Was there warfare?  There is not much evidence.  Some scholars suggest that societies were violent and fought others suggest they were too isolated to bother and there were no significant possessions to fight about.  Modern observations of modern hunter gatherers may provide some evidence.  Many modern hunter gatherers are very isolated but there is some evidence from history in earlier more dense populations when modern first contact was made this suggests that violence could be possible.

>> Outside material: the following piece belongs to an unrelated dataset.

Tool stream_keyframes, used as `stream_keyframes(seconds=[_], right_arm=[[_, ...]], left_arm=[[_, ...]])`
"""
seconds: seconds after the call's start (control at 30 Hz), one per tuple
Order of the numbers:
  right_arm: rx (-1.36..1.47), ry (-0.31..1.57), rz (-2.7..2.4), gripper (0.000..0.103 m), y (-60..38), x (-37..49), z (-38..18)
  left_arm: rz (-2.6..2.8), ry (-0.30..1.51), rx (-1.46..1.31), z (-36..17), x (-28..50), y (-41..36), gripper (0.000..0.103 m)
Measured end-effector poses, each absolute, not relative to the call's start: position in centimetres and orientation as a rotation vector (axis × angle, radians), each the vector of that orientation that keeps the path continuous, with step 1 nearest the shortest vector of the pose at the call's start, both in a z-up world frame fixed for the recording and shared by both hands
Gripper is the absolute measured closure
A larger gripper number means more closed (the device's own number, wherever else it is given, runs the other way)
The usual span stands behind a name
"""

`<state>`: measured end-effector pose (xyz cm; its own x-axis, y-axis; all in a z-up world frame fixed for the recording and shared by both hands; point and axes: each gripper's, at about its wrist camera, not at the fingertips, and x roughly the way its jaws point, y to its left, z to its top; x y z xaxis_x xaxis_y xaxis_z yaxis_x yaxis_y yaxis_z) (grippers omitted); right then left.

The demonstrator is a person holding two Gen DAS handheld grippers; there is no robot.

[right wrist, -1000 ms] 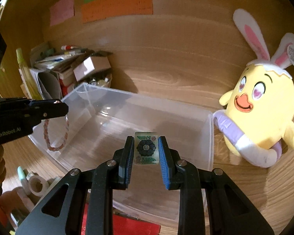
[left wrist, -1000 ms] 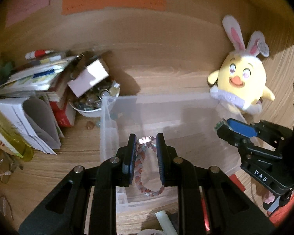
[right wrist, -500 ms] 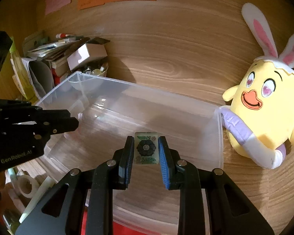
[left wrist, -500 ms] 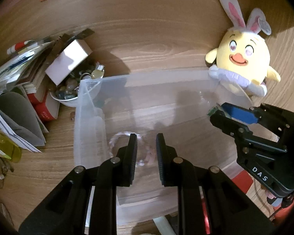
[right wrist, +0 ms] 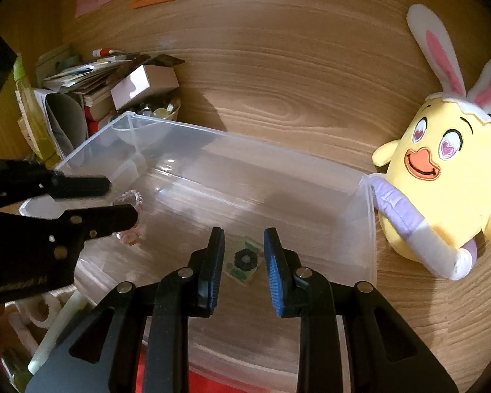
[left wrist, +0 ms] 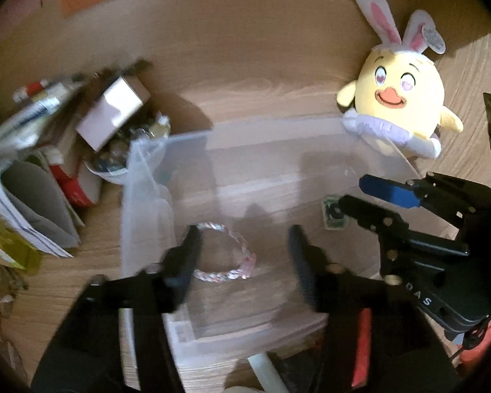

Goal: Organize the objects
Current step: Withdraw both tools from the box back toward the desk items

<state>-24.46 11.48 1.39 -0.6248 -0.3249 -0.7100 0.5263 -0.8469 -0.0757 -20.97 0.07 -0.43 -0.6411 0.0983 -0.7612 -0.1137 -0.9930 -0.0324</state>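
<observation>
So far: two small things lie in the bin [right wrist: 370, 196], as far as these views show.
Bracelet [left wrist: 227, 255]: on the bin floor toward its left end, loose, below the left gripper.
Card [right wrist: 244, 260]: a small green card with a dark flower, flat on the bin floor toward the right end, below the right gripper.
Left gripper [left wrist: 244, 258]: over the bin, jaws spread wide, holding nothing.
Right gripper [right wrist: 244, 258]: over the bin, jaws parted, empty; the card shows between them but lower down, untouched.
Done: bracelet and card both binned, by the look of it.
Left, likely: the clutter beyond the bin's left end, where a box [right wrist: 144, 85] sits over a bowl [left wrist: 109, 167] of small bits beside a paper pile [right wrist: 78, 75].
Unsure: whether the plush [right wrist: 442, 177], touching the bin's right end, belongs to the job.
</observation>
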Motion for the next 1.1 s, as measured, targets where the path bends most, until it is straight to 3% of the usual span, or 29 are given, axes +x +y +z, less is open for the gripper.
stream_keyframes(seconds=[0.23, 0.43, 0.83, 1.1], right_arm=[[0.924, 0.348, -2.466, 0.040, 12.0, -23.7, 2.7], [0.870, 0.333, -2.499, 0.027, 12.7, -22.6, 4.2], [0.717, 0.287, -2.499, 0.017, 14.1, -17.8, 8.1], [0.662, 0.287, -2.482, 0.013, 15.5, -14.0, 8.8]], left_arm=[[2.790, 0.029, -1.214, 1.6, -19.6, -0.4, 0.033], [2.840, -0.008, -1.164, 3.3, -17.8, -1.7, 0.026], [2.943, -0.036, -1.003, 7.0, -11.9, -4.0, 0.010], [2.950, -0.030, -0.953, 7.5, -8.3, -3.9, 0.009]])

There is some modern 19th Century evidence that in Alaska and Australia at the times of first contact with the developed world there was significant feuding and conflict between bands of human hunter gatherers.

 

Some evidence of old skeletons  from Portugal and the middle east shows very little evidence of violent human originated death.   In the Danube valley evidence was higher at 5% of violent human originated deaths which is about the same as the 20th century a very violent century. nowadays in the 21st it about 1%  There are also some examples of mass graves in Sudan with a large number of violent deaths and massacres in Bavaria.  This indicates that there was a wide range of different societies from the peaceful to the violent.  It seems clear that life was as varied and eventful as life today.

 

Nowadays genetic evidence is also being used and we might be able to identify family lineages from mass graves.  This is something yet to be done.  It is always important to recognise what we do not know!  This is important because it helps us learn how we shaped the world and how we really interact with each other.  The knowledge of this early period is vital for us to understand our own evolution and drives to ensure we survive into the future.  Mankind changed life on the whole the globe greatly well before the development of agriculture.  This is presented in the next lecture.   The  "Anthropocene Age"  that is the age where mankind started to change the world ecosystems in a fundamental way started in the stone age and not with modern climate change.